Well, my new hobby is to constantly make anguished noises. Aaaarrrgghhh! Rrrgghh! See! Pretty good, huh?
A new hobby, you ask? Well, not necessarily new. Let’s first rewind to August 2011 when I passed my first kidney stone. It’s a great story, as they all are, right? Well, I had been having urgency issues, but not the Crohn’s kind. The “I have to pee right now or I’m going to pee my pants”, kind of urgency. And when that happened, I never felt as if I was fully relieved. Now, for those of you who have experienced dehydration, you are familiar with that nagging feeling like you still have to go but there’s nothing in there. You have to guzzle a couple bottles/glasses of water, get yourself a bit more hydrated, have a real pee and all is well. But this wasn’t helping either. I knew these signs but I couldn’t figure out how or why I’d have a UTI (urinary tract infection). During one of those urgency moments, I passed the mother of all stones. I was kinda freaked out because at that moment, it didn’t hurt at all, it just, well, happened. However, the night before, I thought I was dying. I was having severe pain on my right side and I thought it was my hip alignment and all my “old lady” pain.

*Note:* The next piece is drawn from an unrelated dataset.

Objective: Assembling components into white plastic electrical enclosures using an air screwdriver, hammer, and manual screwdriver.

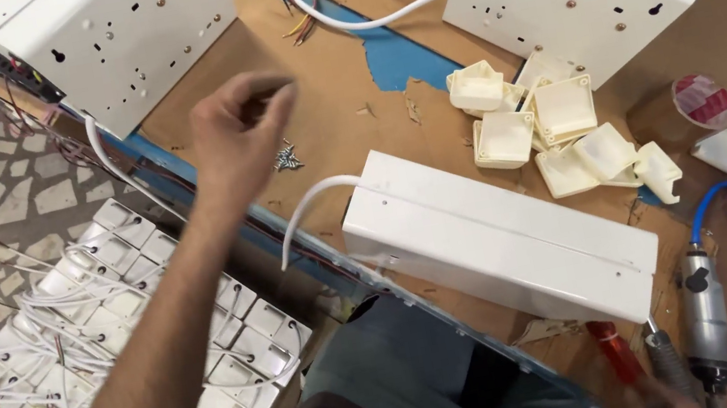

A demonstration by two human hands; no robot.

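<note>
Sheet metal makes up your biggest piece: the long white metal box [499,235] lying flat on the cardboard-covered desk [347,107], with a white cable [309,206] leaving its left end. It looks stiff, smooth and fairly light but awkward, so you would do best taking it by the long edges, not by the cable. Behind the box, at its far right, sits a heap of small cream plastic caps [549,126]; they look light and brittle, easy to pinch by a wall. Beyond the box's left end, your left hand [237,137] hangs in the air with its fingers [270,96] curled loosely together, holding nothing you can make out. Just past that hand lies a little cluster of screws [286,157], small and likely to slip or roll. Below the box's near right corner, your right hand [661,395] is mostly out of view beside a red-handled screwdriver [615,351] and a pneumatic driver [705,323]; you cannot tell its grip.
</note>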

I had two heating pads, one on the front and one on the back. I wouldn’t even let my boyfriend at the time get near me…he was a snuggler and I swear if he got near me, I would have punched him in the face. I basically overdosed myself on Advil and was in agony. He thought I should go to the ER and I was totally against it because I didn’t know what was wrong and I was not about to go sit in an ER for “nothing”. I’m such an ass sometimes…LOL!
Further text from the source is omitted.